Probably the only tweeking you need to do is in the first few lines of the definition. Don’t try to push the ringbuffer size more than I did. This device has very little RAM, and no debugging facilities!

Example output after a few clicks:



The device seems to work good. The only main problem is the physical connection in the USB-port. Jiggeling the board too much when pressing the button will make a bad USB connection. This can make the program freeze or send some unwanted characters. This could be improved with an extender cable 🙂

The USB keyboard driver for the digispark is for a US keyboard. This would lead to som tweaking to get the characters right if you use another regional keyboard.

Bootloader optimization

The preprogrammed bootloader spends the first 5 seconds waiting for the Micronucleus programmer. This means that the device is useless for the first 5 seconds in normal day use.

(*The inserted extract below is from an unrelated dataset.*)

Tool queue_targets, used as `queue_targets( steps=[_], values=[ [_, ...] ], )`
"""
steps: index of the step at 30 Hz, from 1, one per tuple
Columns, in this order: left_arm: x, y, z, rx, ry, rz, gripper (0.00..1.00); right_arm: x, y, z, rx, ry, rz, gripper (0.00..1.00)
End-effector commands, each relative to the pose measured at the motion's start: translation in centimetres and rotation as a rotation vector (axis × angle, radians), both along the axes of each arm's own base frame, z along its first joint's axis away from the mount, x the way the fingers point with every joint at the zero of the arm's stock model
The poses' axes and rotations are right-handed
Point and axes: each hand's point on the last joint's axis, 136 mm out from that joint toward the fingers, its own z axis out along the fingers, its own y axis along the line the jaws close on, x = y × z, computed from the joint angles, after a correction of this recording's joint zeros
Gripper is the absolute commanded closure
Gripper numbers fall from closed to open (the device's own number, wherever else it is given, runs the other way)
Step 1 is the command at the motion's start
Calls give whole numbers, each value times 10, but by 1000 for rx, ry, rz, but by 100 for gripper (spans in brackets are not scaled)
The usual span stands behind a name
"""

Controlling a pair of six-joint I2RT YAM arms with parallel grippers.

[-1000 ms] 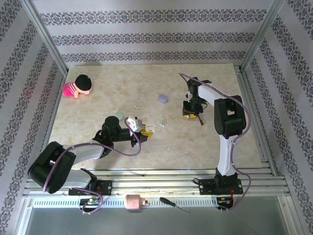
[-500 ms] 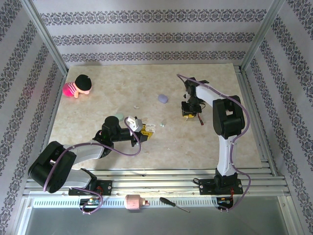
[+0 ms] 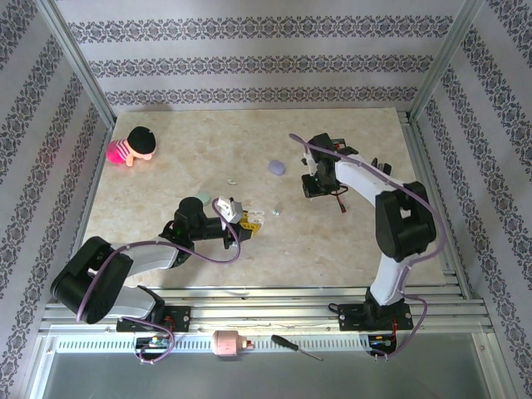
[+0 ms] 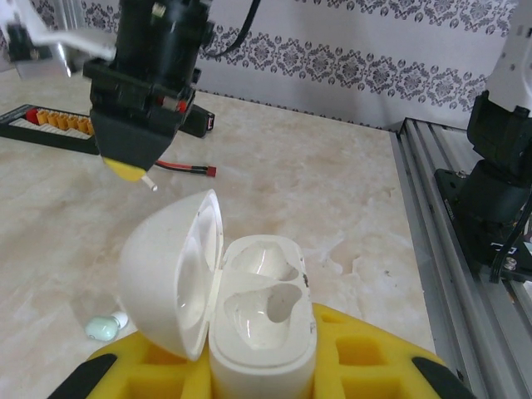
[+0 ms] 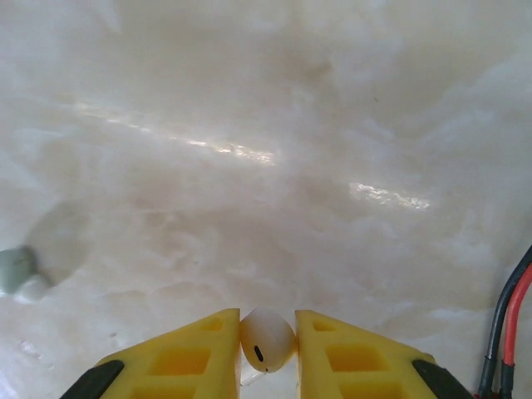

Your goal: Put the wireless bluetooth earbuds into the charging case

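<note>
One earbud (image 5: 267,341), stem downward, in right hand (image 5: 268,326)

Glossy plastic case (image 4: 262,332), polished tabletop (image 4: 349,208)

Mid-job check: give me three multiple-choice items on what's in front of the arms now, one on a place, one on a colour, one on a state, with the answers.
1. Where does the pale green earbud lie?
A. inside the white charging case
B. on the table
C. in the right gripper

2. What colour is the pinched earbud in the right gripper?
A. white
B. lavender
C. pale green

3. How is the white charging case in the left gripper?
A. lid shut
B. open, half filled
C. open and empty

Answers: 1 B, it lies on the table beside the case; 2 A, the pinched earbud is plainly white; 3 C, the lid is swung back and nothing sits inside.
</note>
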Motion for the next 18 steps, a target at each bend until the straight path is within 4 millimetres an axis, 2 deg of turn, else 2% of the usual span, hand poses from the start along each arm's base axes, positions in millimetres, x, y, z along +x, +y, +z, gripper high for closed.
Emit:
queue_targets(
  steps=[1, 8, 18],
  values=[
    [11, -2, 15, -38, -27, 14, 96, 6, 13, 26, 15, -179, 89, 79],
    [20, -3, 10, -28, 6, 45, 96, -11, 46, 68, 88, -391, 213, 80],
    [32, 0, 13, -34, 49, 90, 96, -58, 90, 130, 206, -550, 404, 80]
  ],
)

This can be removed with a new bootloader. It can be found here. Go for the “entry-jumper” version. After installing this loader pin P0 needs to be connected to GND to upload the firmware. Normally this only has to be done once.

With this small modification the device will normally start operating within 1 second after inserting it in the USB port.

For the lazy people – without a solder iron

You could skip soldering on the button and just set “DEFAULT_CONTINUOUS_MODE” to true in the code. Now the device will continuously dump random characters via the keyboard 🙂 Just using the hardware out of the box..


2 thoughts to “The 1.5$ TRNG”

  1. You might find that the usb connection is more reliable during button presses if you apply a piece of tape (or two) to the back of the pcb (opposite side of pcb to the usb terminals) to make the connection tighter in the usb socket. (I’m assuming the problem is the pcb is very slightly too thin for reliable connection and tape might help…. but if that isn’t the problem, then clearly tape won’t help you!).